--- The task ---
The records below are split into lines. How many of those lines contain the string "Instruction"? Reply with the number only.

--- Working data ---
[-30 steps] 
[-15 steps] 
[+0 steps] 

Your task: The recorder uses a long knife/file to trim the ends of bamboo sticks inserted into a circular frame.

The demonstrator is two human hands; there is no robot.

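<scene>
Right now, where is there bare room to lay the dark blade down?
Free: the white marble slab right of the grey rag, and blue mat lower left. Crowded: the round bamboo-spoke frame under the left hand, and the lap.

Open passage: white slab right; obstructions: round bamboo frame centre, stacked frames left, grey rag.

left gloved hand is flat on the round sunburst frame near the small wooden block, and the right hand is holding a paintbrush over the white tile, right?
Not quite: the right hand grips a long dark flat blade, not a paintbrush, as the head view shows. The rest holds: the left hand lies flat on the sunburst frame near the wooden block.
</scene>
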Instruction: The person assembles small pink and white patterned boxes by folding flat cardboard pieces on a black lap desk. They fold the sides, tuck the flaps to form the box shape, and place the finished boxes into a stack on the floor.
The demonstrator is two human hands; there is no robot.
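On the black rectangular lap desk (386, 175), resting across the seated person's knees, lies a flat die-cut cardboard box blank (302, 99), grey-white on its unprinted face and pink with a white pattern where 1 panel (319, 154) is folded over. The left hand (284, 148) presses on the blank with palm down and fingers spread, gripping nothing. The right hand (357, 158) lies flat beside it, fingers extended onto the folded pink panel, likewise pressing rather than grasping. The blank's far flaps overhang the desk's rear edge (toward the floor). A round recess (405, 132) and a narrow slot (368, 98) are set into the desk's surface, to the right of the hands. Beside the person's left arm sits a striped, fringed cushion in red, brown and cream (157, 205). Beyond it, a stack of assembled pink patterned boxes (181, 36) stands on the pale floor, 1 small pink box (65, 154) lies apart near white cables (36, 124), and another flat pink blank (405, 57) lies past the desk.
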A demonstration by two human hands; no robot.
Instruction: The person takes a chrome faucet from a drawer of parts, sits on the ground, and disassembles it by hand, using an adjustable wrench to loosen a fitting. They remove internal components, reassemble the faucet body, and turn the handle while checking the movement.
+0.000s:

--- Written solution ---
2